Let me tell you of the dark days to come; as written in the secret book of “Neo’s Revelations”, which was lost for centuries. Many who have seen the following passages, were burned alive and stoned (bludgeoned by big fucking rocks, not high).

“1. Beware the fifth rider, for he rides the chicken. The coming of the chicken will signify the breaking of the final seal, and Lucifer himself will descend upon you. 2. He will bring all manner of hatred and rage among men. Friends and family will tear at each other’s very souls to free themselves from the coming Apocalypse. 3. The chicken will invade all manner of life on earth, and the fifth Rider will be feared by all. 4. In the wake of the chicken, there is no survival. Only destruction.”

I include this passage from Neo’s Revelations for one reason. I wish to bless a friend’s new baby and their family with a gift. A toy for their new spawn.

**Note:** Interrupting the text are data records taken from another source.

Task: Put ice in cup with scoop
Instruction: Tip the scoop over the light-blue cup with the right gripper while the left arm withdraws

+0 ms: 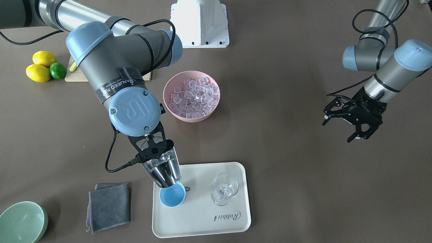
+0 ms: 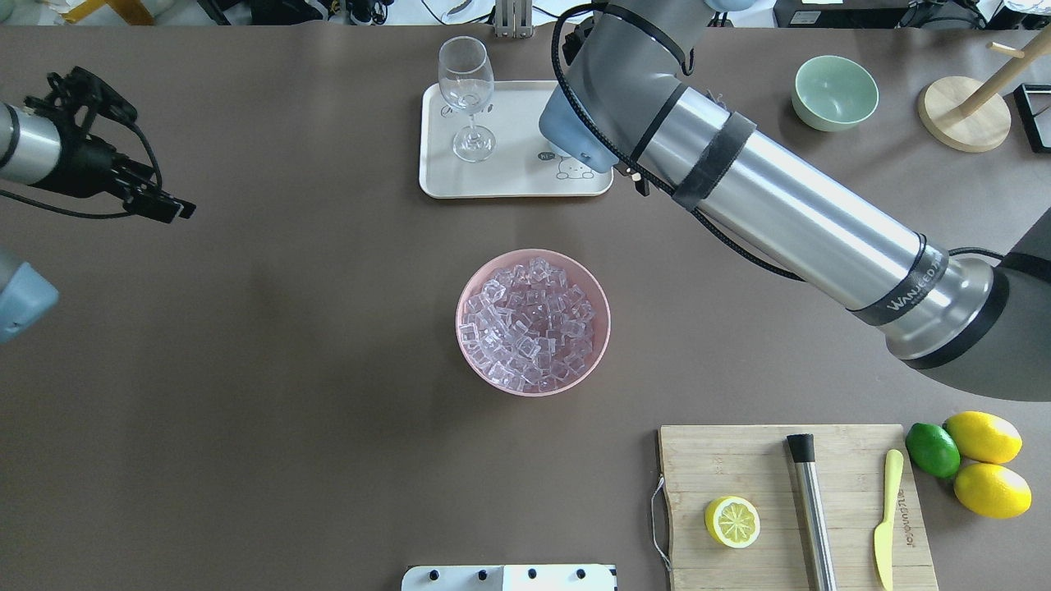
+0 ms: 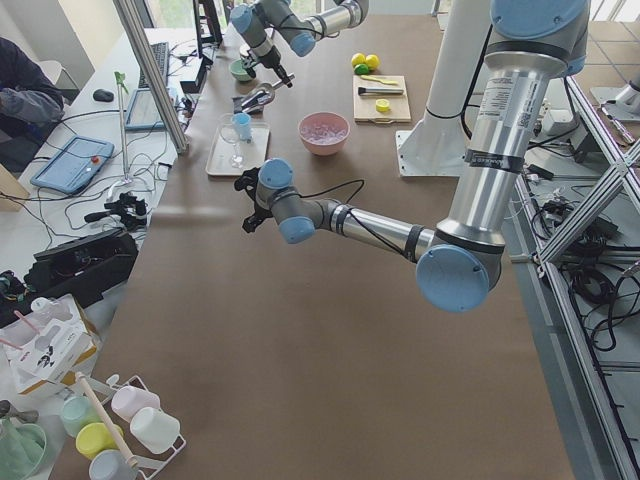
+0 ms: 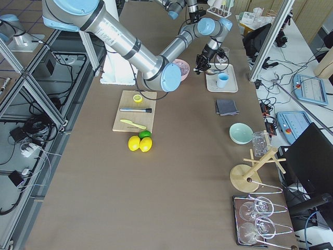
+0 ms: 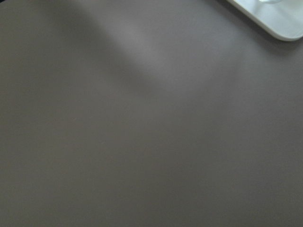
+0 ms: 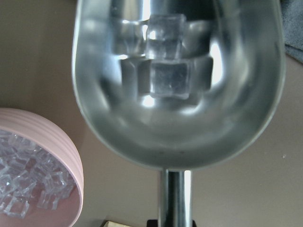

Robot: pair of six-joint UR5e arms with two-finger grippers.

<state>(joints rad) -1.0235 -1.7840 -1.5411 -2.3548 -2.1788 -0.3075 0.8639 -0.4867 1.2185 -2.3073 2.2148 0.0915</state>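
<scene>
My right gripper [image 1: 153,147] is shut on the rod handle of the steel scoop [image 1: 164,171]. The scoop tilts mouth-down, its lip over the near rim of the light-blue cup [image 1: 172,196] on the white tray [image 1: 202,224]. In the right wrist view two clear ice cubes [image 6: 165,79] lie in the scoop's trough [image 6: 180,137]. The cup's inside looks empty from the front view. Many more ice cubes [image 1: 194,95] fill the pink bowl [image 1: 192,117]. My left gripper [image 1: 338,131] is open and empty, far off to the side above the table.
A clear stemmed glass [image 1: 224,189] stands on the tray beside the cup. A grey cloth [image 1: 109,206] and a pale green bowl [image 1: 22,222] lie near the tray. A cutting board [image 2: 788,492] holds a lemon half, a steel cylinder and a knife; lemons and a lime [image 2: 969,460] lie beside it.
</scene>
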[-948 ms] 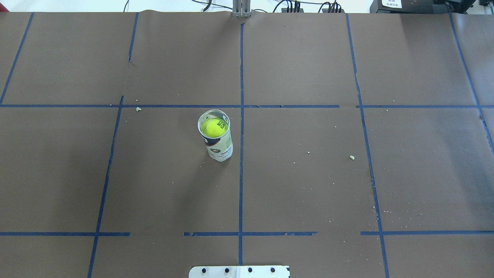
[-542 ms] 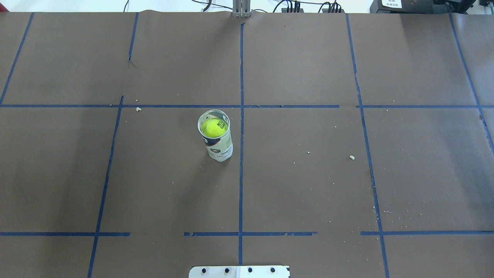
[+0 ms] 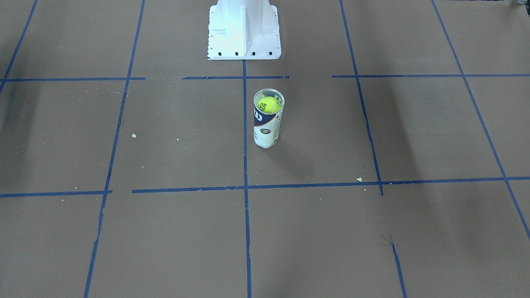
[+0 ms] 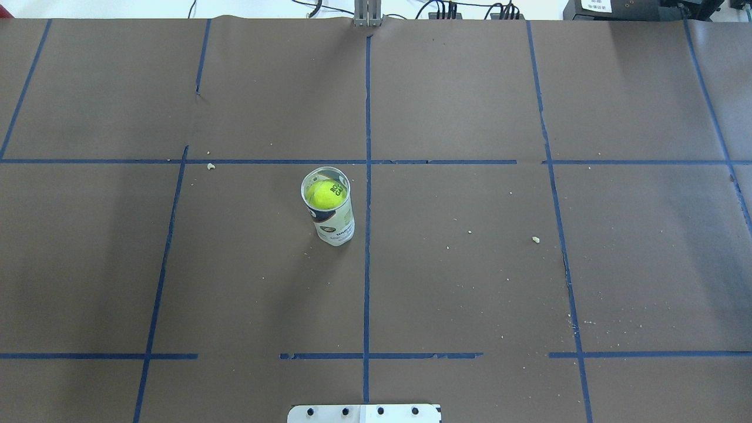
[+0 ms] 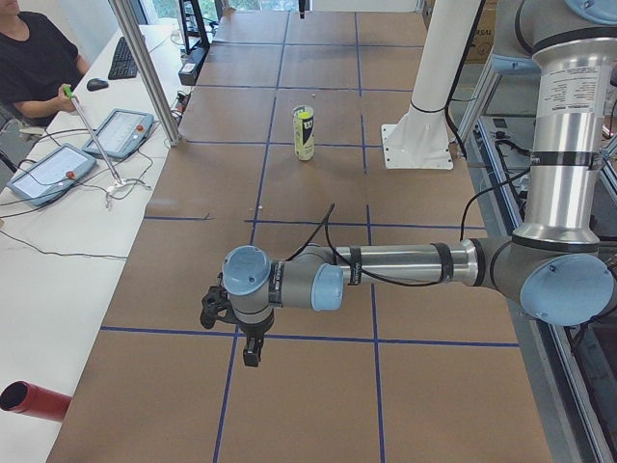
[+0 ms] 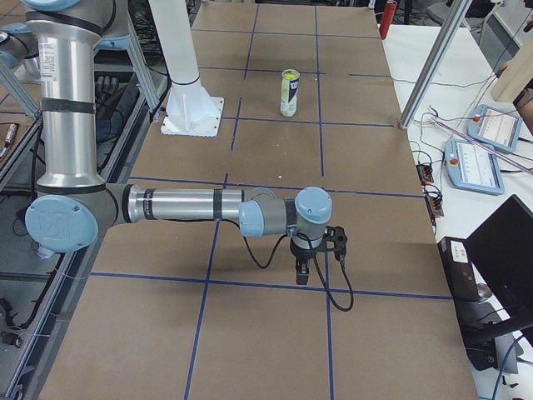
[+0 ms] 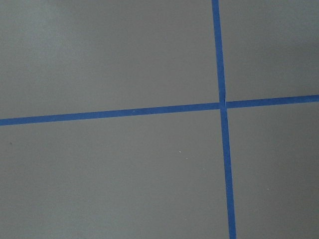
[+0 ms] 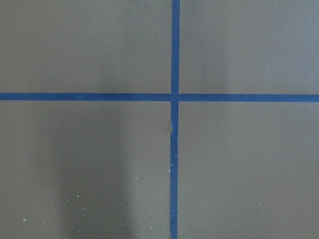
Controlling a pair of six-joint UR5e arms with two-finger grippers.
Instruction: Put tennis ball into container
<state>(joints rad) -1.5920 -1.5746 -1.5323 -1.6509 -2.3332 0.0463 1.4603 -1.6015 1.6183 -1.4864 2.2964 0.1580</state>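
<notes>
The clear container (image 4: 335, 226) stands upright near the table's middle, just left of the centre tape line. The yellow-green tennis ball (image 4: 324, 194) sits inside it at the top, its black lettering showing. From the front, the ball (image 3: 268, 104) shows through the open rim of the container (image 3: 265, 131). My left gripper (image 5: 250, 353) hangs over the table's left end, far from the container (image 5: 304, 133); I cannot tell whether it is open. My right gripper (image 6: 304, 272) hangs over the right end, far from the container (image 6: 289, 93); its state is unclear too. Both wrist views show only paper and tape.
The white robot pedestal (image 3: 243, 30) stands behind the can. Blue tape lines (image 4: 366, 258) grid the brown paper, with small crumbs (image 4: 535, 239) scattered on it. A seated operator (image 5: 34, 58), tablets (image 5: 118, 130) and a red tube (image 5: 34, 400) are beside the table's far side.
</notes>
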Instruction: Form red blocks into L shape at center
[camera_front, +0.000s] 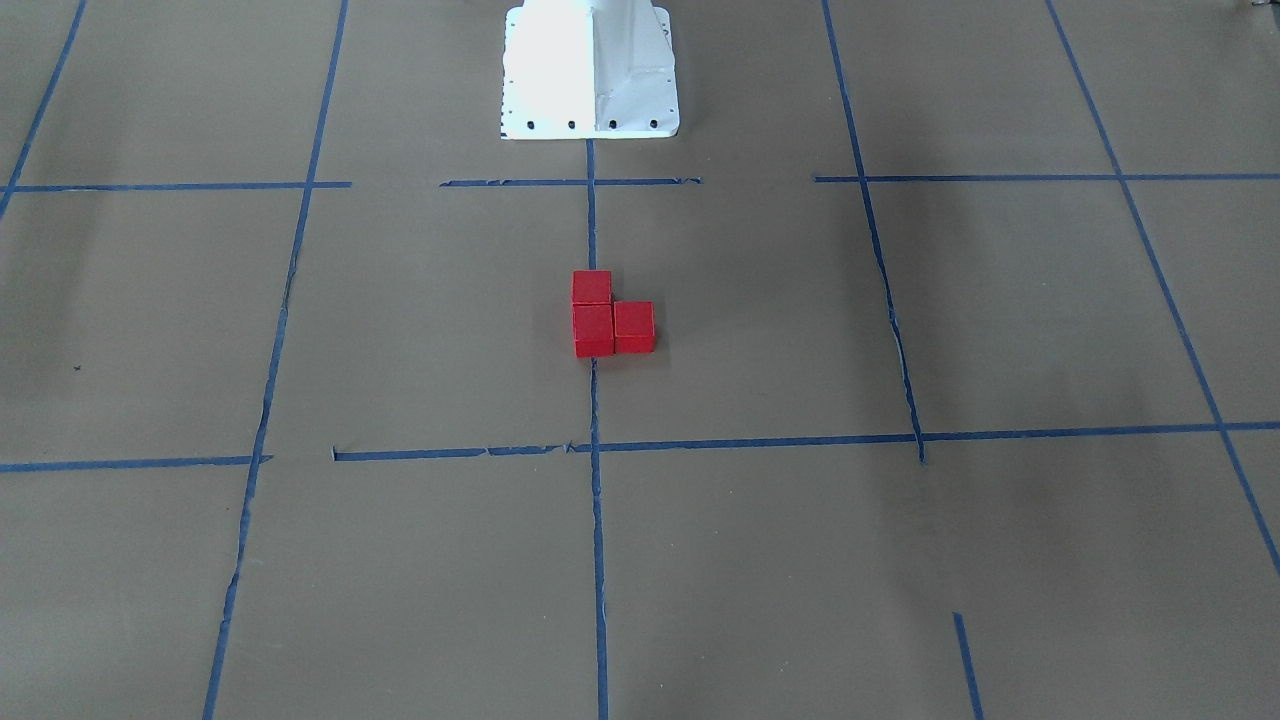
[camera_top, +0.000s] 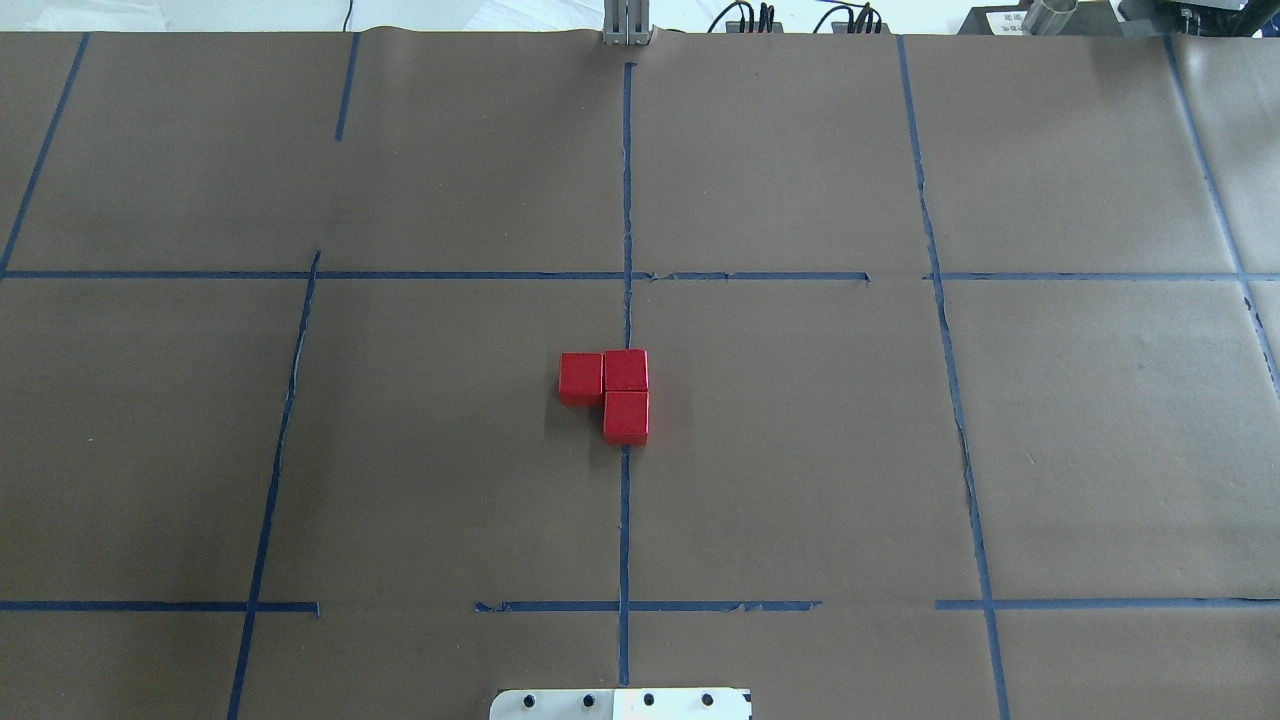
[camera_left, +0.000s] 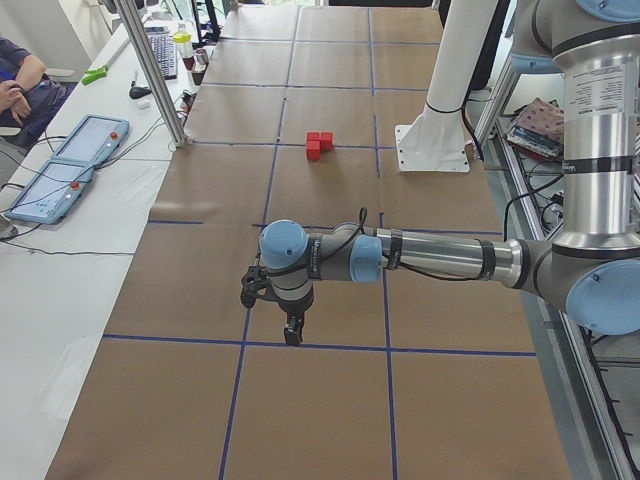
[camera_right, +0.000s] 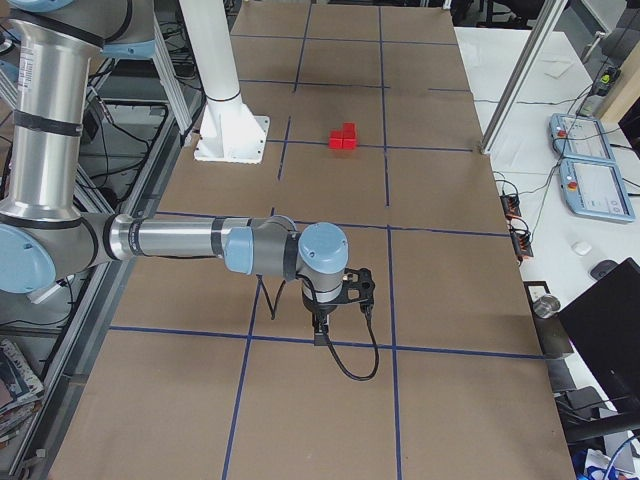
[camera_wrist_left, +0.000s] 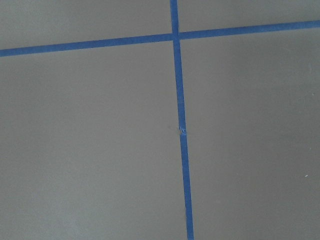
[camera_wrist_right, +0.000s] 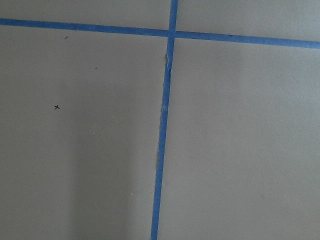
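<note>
Three red blocks (camera_top: 626, 372) sit flush against one another in the center (camera_top: 790, 450) square of the table (camera_top: 150, 450). Two lie in a row on the blue tape line (camera_top: 624, 520), and the third touches the farther one's side on the robot's left, so an L already reads from above. Sitting on the line keeps the shape mid-square, which I judge is all the task asks. The left end effector (camera_left: 292, 336) hangs over bare paper near a tape crossing, well apart from the blocks, and the right end effector (camera_right: 318, 336) does likewise at the other end. Both show only in side views, so I cannot tell whether their jaws are apart or together; all three blocks lie on the table, so neither carries one
</note>
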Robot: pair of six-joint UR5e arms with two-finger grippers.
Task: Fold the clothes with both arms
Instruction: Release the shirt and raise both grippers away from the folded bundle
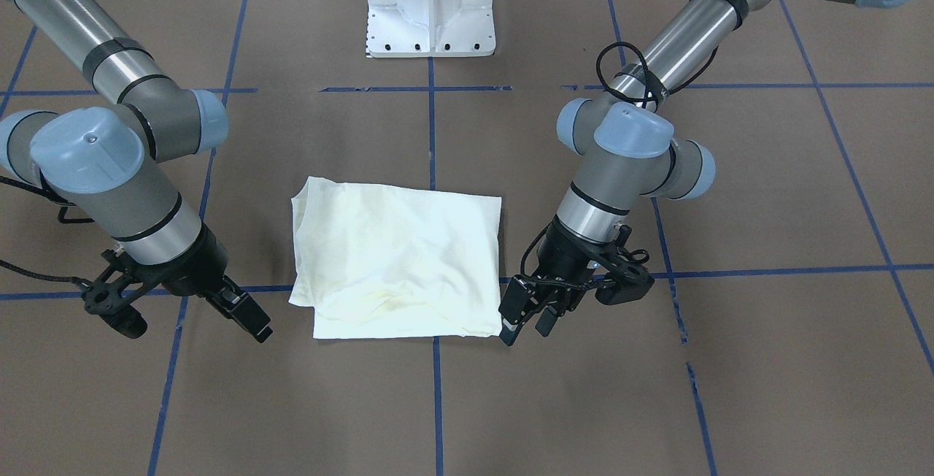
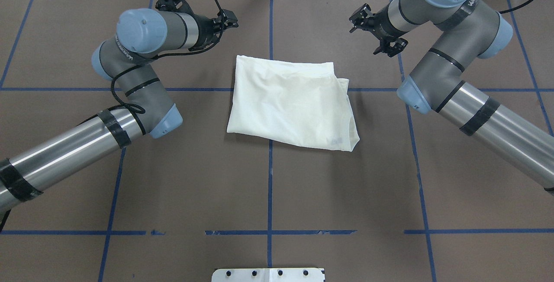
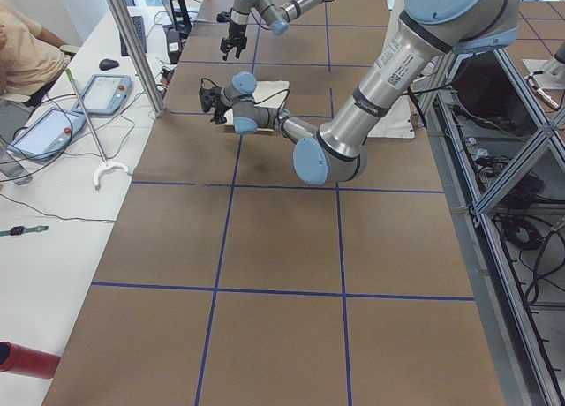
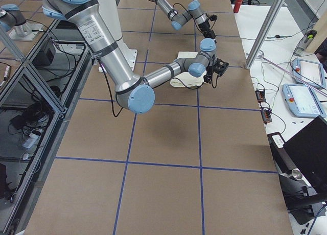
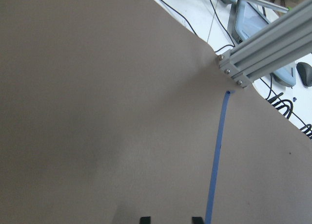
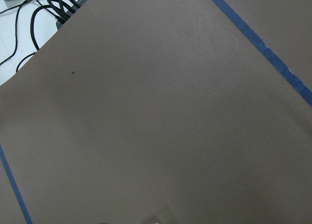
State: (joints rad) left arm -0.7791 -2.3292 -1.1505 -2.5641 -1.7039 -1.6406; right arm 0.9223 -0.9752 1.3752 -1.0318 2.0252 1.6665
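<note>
The cream-white shirt [image 1: 398,257] lies folded into a rough rectangle on the brown table, plain side up; no print shows. It also shows in the overhead view [image 2: 290,100]. My left gripper [image 1: 527,321] hangs open and empty just beside the shirt's corner on the operators' side; in the overhead view my left gripper [image 2: 229,19] is off the shirt's far-left corner. Two fingertips [image 5: 145,219] with a gap show in the left wrist view. My right gripper [image 1: 248,319] is off the other side of the shirt, apart from it, and looks open and empty [image 2: 358,17].
The brown table [image 2: 268,187] is marked with blue tape lines. The white pedestal base [image 1: 430,5] stands at the robot's side. An aluminium post [image 5: 263,48], cables and operator pendants [image 3: 101,93] lie beyond the far table edge.
</note>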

Myself and Ringmaster have an agreement that we would not purchase this toy for the other, to preserve our friendship. That said, our other friend, let’s call him “Chum” has recently had a little girl. Congratulations. However, Chum, you are not part of Ringmaster and I’s little arrangement. You sir, will get “The Chicken”. After we give the Chicken to Chum, we will squeeze it once and run. I intend to have Ringmaster driving by in his truck, whilst I come burst from Chum’s place screaming “DRIVE DOOD, HE’s RIGHT BEHIND ME.” I will dive into the back of Ringmaster’s truck and curse his slowly accelerating steed. And as we discuss how we ‘got’ Chum, a shot will penetrate the windshield as we look behind us to see Chum mounting his motorcycle to give chase.

Behold: The Fifth Rider of the Apocalypse.

If anybody gives me this toy, I will consider our friendship null and void. And don’t be surprised if it is either airborn towards your head or needs to be surgically removed from your rectum. You have been warned.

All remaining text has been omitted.